** WHAT NEEDS TO BE DONE **
Every line from the one containing "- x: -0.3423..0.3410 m" to the end of the records below must be copied exactly, and no pictures may be included.
START DATA FOR REVIEW
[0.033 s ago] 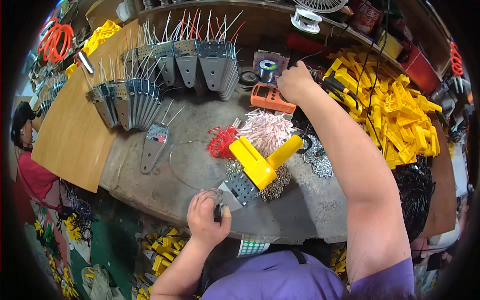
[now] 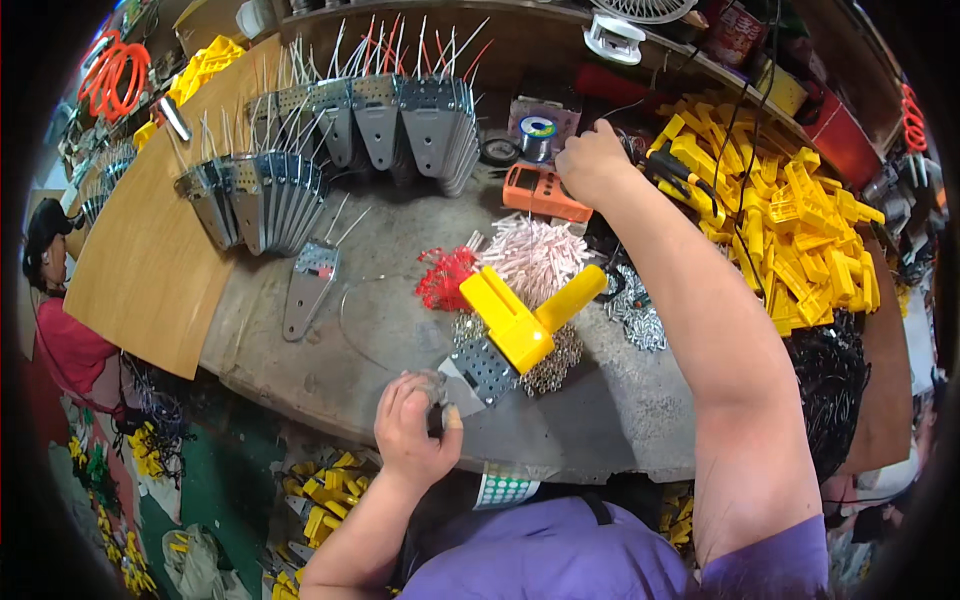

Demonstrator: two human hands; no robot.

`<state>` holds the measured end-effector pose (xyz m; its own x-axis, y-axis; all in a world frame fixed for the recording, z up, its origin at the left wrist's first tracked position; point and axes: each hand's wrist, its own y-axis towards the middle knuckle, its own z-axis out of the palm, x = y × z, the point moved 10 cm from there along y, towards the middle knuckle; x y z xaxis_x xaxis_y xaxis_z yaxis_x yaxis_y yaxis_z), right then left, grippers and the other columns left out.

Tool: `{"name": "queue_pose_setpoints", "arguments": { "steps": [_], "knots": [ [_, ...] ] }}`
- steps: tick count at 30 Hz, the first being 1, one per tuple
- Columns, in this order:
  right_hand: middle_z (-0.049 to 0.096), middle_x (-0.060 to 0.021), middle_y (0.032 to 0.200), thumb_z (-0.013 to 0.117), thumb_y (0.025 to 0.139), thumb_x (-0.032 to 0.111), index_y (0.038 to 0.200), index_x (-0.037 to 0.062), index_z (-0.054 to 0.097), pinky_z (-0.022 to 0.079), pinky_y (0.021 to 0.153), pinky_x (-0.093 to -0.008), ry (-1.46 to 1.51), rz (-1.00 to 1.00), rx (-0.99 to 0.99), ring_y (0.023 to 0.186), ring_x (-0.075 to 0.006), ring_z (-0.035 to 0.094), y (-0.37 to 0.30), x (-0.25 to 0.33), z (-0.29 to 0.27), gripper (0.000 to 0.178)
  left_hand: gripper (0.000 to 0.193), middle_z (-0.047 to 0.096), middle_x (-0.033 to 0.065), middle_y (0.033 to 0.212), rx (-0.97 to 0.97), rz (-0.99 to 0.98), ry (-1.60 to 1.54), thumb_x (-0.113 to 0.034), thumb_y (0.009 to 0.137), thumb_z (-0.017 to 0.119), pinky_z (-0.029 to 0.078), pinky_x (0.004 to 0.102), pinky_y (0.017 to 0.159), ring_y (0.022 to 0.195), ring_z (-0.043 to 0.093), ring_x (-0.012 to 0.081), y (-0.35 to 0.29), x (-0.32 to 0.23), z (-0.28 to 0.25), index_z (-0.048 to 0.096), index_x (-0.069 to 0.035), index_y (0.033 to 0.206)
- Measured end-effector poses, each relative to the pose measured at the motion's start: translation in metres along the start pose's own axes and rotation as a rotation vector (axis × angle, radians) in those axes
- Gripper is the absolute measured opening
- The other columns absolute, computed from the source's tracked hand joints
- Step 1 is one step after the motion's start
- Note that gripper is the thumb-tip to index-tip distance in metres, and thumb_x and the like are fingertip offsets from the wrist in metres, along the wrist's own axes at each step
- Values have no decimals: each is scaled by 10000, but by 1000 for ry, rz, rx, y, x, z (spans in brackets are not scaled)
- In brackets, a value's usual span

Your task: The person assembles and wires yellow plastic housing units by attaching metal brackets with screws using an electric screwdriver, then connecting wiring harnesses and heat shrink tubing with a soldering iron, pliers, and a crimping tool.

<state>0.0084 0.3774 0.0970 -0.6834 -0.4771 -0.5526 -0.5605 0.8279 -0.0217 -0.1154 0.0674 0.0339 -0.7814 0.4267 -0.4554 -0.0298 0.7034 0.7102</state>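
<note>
My left hand [image 2: 412, 430] is curled at the table's front edge, its fingers and thumb closed round the narrow end of a grey metal plate [image 2: 480, 372] with drilled holes. The plate's other end sits in a yellow plastic housing with a handle [image 2: 520, 325], tilted above small loose parts. Coverings show on some fingertips. At the back of the table my right hand [image 2: 595, 165] is bent over the right end of an orange handheld meter [image 2: 545, 192]; its fingertips are hidden. A spool of solder wire [image 2: 537, 138] stands just behind the meter.
White tubes [image 2: 535, 255], red small parts [image 2: 447, 278], rings [image 2: 552, 372] and screws [image 2: 640, 315] lie in heaps. Yellow housings [image 2: 790, 230] pile up at right. Tapered metal plates with wires [image 2: 430, 130] stand at back left; one lone plate [image 2: 312, 285] lies nearer. A person [image 2: 70, 330] is at far left.
The view has shifted very slightly. Both hands and the yellow-handled plate stay practically where they were.
</note>
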Motion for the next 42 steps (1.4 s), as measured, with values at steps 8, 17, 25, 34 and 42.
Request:
{"name": "queue_pose_setpoints", "arguments": {
  "steps": [8, 17, 25, 34, 42],
  "knots": [
    [583, -139, 1011, 644, 777, 101, 1050, 65, 603, 406, 927, -436, 714, -233, -776, 1025, -310, 551, -130, 55, -82, 278, 311, 533, 116, 924, 19, 242, -107, -67, 622, 723, 453, 416, 657, 794, 552, 295, -53, -47, -29, 554, -116, 878],
    [567, -125, 978, 649, 787, 58, 1110, 67, 523, 429, 835, -430, 1516, -664, -12, 960, -330, 551, -297, 199, -29, 347, 796, 557, 135, 1033, 337, -653, -913, -47, 777, 742, 505, 353, 843, 945, 616, 214, -168, -28, 21, 215, -75, 1373],
    [557, -140, 959, 645, 735, 49, 1151, 1, 500, 446, 798, -422, 1446, -694, -289, 908, -316, 553, -308, 218, -50, 443, 700, 526, 176, 1026, 154, -558, -819, 123, 743, 653, 524, 335, 789, 915, 608, 215, -153, -39, -8, 221, -76, 1257],
    [559, -134, 922, 618, 763, 33, 1144, -12, 502, 453, 768, -399, 1414, -761, -341, 856, -301, 554, -314, 228, -57, 401, 618, 520, 164, 1041, 155, -497, -717, 134, 766, 629, 534, 355, 791, 913, 603, 210, -153, -41, -14, 246, -48, 1215],
    [569, -84, 872, 647, 770, -36, 1183, 50, 489, 484, 770, -355, 1709, -438, -293, 826, -241, 588, -262, 144, -46, 451, 649, 504, 175, 1035, 144, -438, -598, -32, 729, 712, 487, 366, 775, 932, 555, 257, -115, -16, -29, 309, -29, 1237]
  ]
}}
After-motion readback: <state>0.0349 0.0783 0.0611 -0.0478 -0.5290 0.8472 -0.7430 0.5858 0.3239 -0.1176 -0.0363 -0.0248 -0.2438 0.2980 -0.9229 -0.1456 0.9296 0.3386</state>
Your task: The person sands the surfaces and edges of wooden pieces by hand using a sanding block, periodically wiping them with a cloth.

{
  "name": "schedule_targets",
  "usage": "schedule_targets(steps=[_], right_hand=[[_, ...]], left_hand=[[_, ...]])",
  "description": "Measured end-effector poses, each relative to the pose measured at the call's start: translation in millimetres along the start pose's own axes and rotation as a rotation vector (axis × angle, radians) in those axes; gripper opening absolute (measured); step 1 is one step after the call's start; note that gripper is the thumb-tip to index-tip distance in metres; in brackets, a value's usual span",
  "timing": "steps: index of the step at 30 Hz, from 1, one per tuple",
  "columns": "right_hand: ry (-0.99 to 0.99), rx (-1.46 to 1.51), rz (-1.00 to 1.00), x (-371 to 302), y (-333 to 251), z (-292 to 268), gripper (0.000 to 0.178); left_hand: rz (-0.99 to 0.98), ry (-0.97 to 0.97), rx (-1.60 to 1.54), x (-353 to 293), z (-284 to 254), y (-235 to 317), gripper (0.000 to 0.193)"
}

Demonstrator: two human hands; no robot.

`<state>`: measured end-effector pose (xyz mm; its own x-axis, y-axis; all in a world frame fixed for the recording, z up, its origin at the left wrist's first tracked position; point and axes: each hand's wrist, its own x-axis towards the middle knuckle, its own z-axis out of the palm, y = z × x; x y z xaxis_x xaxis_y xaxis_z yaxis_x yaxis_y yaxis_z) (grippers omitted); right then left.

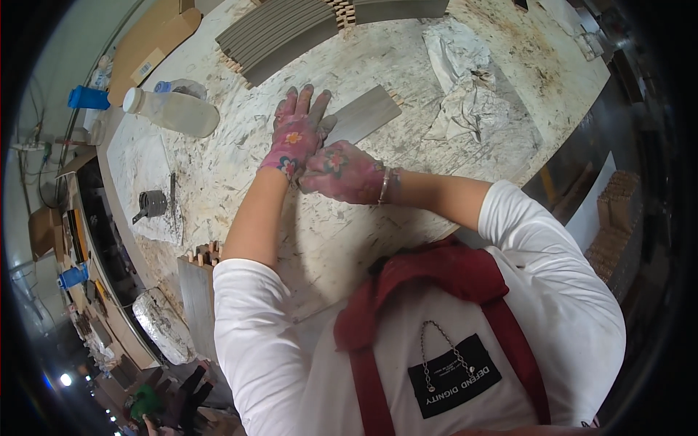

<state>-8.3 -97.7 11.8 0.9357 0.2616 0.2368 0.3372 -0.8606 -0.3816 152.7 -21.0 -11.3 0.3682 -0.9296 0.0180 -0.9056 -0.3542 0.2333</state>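
Head view, looking down on the bench (247, 192), its pale top streaked and smudged. Person's two gloved hands meet over the middle of it.

Left hand (297, 125): open, back upward, fingers straight and somewhat parted, pointing away from the body; has hold of nothing that I can see. It wears the left glove (285, 154), pink with flower prints, greyed at the fingers.

Right hand (342, 173): comes across from the right, fingers folded in, bunched at the left glove's cuff by the wrist and seemingly gripping it; fingertips hidden from here. Similar glove, a bracelet (384, 186) at its wrist.

Grey board (365, 115): flat on the bench just beyond the right hand, set at a slant, small wooden pegs at its far end. Near end passes behind the hands; whether the left thumb touches it, cannot tell.

Beyond the hands, a stack of grey boards (280, 40), a second stack (401, 9) beside it. Right of the single board, crumpled clear sheeting (465, 98). To the left, a white-capped bottle (178, 114) on its side, cardboard (156, 47) behind it. Nearer, a dark ribbed roll (153, 204). By the left elbow, more pegged grey pieces (195, 287); below those, a foil-like silvery bundle (163, 327).
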Motion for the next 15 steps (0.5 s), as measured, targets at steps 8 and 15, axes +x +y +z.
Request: schedule_targets(steps=[8,15], right_hand=[[-0.105,-0.040,0.362,-48.5,41.9,-44.0,0.022],[0.263,-0.090,0.609,-138.6,107.6,-113.9,0.028]], left_hand=[[-0.012,-0.039,0.063,-1.0,5.6,-2.9,0.055],[-0.048,0.031,0.203,3.2,-17.9,35.5,0.055]])
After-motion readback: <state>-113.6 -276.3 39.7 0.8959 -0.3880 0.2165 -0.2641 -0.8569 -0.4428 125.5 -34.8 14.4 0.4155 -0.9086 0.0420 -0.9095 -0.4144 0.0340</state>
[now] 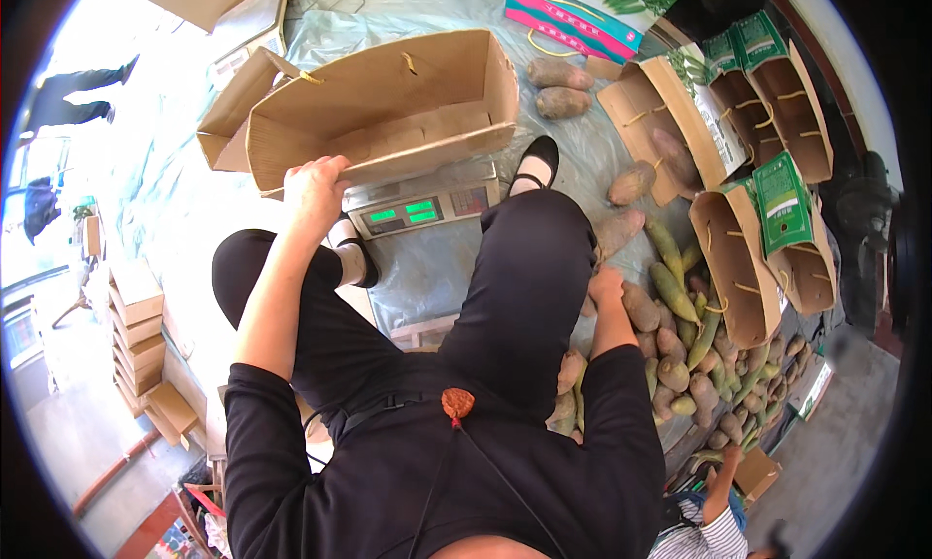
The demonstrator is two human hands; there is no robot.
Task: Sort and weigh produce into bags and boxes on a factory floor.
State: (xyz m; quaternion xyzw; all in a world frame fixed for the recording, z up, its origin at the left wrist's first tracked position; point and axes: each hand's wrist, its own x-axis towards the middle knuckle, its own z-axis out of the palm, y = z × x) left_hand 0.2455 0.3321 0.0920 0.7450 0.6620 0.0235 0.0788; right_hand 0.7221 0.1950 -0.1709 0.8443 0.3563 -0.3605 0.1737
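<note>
A long open cardboard box (388,103) with yellow cord handles rests on a digital scale (422,205), whose green display is lit. The inside that I can see holds nothing. My left hand (316,185) is closed over the box's near left edge. Beside my right knee, my right hand (607,285) reaches down among big brown tubers (641,307); its fingers are largely hidden, so its grip is unclear. One long tuber (619,231) lies just beyond that hand. Several green elongated vegetables (670,282) are mixed into the pile on my right.
More open cardboard boxes (733,268) stand at right, some with green printed flaps. Two tubers (563,102) lie right of the scale box. Plastic sheeting (417,278) covers the floor. Stacked cartons (136,316) stand at left. Another person's arm (720,486) reaches toward the pile at lower right.
</note>
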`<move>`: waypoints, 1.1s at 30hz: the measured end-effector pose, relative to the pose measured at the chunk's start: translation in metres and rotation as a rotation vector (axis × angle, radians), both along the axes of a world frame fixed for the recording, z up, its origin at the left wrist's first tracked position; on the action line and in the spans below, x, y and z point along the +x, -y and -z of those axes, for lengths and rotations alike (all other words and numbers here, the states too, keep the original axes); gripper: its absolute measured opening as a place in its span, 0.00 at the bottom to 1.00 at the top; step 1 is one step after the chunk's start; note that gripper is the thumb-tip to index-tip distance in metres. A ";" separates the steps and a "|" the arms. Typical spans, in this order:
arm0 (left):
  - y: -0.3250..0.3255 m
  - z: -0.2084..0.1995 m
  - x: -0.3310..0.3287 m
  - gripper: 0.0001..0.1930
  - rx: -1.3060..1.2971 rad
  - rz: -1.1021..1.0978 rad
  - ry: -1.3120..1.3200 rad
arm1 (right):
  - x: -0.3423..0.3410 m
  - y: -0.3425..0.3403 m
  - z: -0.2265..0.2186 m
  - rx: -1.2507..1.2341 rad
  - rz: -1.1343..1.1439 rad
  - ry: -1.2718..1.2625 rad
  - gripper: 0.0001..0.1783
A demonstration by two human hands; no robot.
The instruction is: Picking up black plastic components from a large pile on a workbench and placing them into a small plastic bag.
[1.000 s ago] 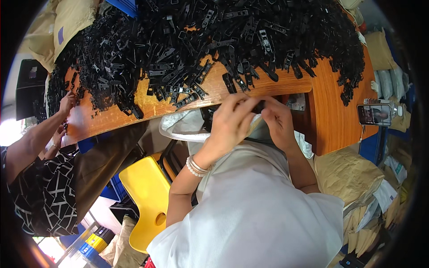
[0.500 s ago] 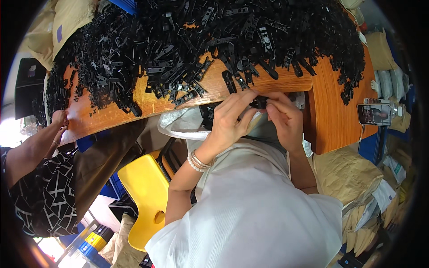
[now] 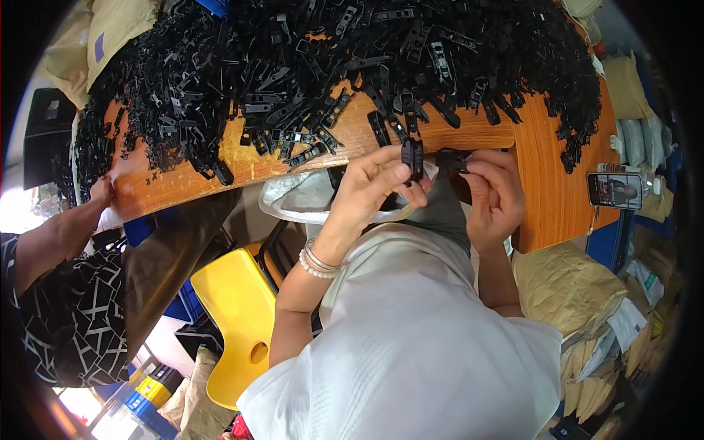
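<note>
Pinched between the thumb and fingers of my left hand (image 3: 372, 180) is a black plastic clip (image 3: 413, 158), held upright just past the table's front edge. My right hand (image 3: 497, 192) grips a second dark plastic piece (image 3: 450, 160) by its end; its exact shape is blurred. A small gap separates the two pieces. Beyond my hands a big heap of black plastic clips (image 3: 293, 81) covers much of the wooden table (image 3: 253, 158). Below my left hand, an open white bag (image 3: 290, 199) hangs at the table edge, its contents mostly hidden by the hand.
At the left, another person's hand (image 3: 103, 192) rests by the table edge. A yellow chair (image 3: 235, 323) stands at my left. To the right are a phone (image 3: 614, 189) showing a picture and a brown paper sack (image 3: 568, 282).
My hands, close together around dark plastic half a second ago, have moved apart. The right one shifted right with a dark piece, while the left one now shows a clip upright.
</note>
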State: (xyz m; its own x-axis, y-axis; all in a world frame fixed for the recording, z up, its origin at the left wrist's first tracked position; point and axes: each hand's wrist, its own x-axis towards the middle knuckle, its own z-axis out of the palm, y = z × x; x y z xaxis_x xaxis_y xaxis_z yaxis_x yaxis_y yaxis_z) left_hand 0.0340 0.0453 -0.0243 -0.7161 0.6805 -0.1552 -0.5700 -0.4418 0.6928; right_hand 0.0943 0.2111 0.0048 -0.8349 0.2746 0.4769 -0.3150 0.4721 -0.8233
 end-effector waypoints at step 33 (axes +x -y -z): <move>0.003 0.031 -0.045 0.14 -1.258 -0.268 -1.431 | -0.004 -0.017 0.033 -0.745 -0.206 0.289 0.07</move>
State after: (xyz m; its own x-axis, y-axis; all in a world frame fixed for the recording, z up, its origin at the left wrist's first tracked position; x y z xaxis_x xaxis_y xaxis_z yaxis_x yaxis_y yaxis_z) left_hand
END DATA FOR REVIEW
** COMPLETED EXERCISE **
  - x: -0.3423..0.3410 m
  - y: -0.3425..0.3403 m
  - z: -0.2265..0.2186 m
  - rx: -1.2507..1.2341 rad
  - rz: -1.1343..1.1439 rad
  - ry: -1.2718..1.2625 rad
  - gripper: 0.0001..0.1783
A demonstration by two human hands; no robot.
The instruction is: Picking up black plastic components from a large pile on a workbench and placing them into a small plastic bag.
[1.000 s ago] 
[0.500 s ago] 
[now] 
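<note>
Pinched between the thumb and fingers of my left hand (image 3: 372, 180) is a black plastic clip (image 3: 413, 158), held upright just past the table's front edge. My right hand (image 3: 497, 192) grips a second dark plastic piece (image 3: 450, 160) by its end; its exact shape is blurred. A small gap separates the two pieces. Beyond my hands a big heap of black plastic clips (image 3: 293, 81) covers much of the wooden table (image 3: 253, 158). Below my left hand, an open white bag (image 3: 290, 199) hangs at the table edge, its contents mostly hidden by the hand.
At the left, another person's hand (image 3: 103, 192) rests by the table edge. A yellow chair (image 3: 235, 323) stands at my left. To the right are a phone (image 3: 614, 189) showing a picture and a brown paper sack (image 3: 568, 282).
My hands, close together around dark plastic half a second ago, have moved apart. The right one shifted right with a dark piece, while the left one now shows a clip upright.
</note>
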State: (xyz m; its own x-axis, y-axis; all in a world frame fixed for the recording, z up, its origin at the left wrist's first tracked position; point and axes: each hand's wrist, its own x-axis towards the middle knuckle, its own z-axis out of the palm, y = z × x; x y z xaxis_x xaxis_y xaxis_z yaxis_x yaxis_y yaxis_z) left_hand 0.0340 0.0453 -0.0243 -0.7161 0.6805 -0.1552 -0.5700 -0.4418 0.6928; right_hand 0.0943 0.2111 0.0048 -0.8349 0.2746 0.4769 -0.3150 0.4721 -0.8233
 end-effector waypoints at step 33 (axes +x -y -z): <move>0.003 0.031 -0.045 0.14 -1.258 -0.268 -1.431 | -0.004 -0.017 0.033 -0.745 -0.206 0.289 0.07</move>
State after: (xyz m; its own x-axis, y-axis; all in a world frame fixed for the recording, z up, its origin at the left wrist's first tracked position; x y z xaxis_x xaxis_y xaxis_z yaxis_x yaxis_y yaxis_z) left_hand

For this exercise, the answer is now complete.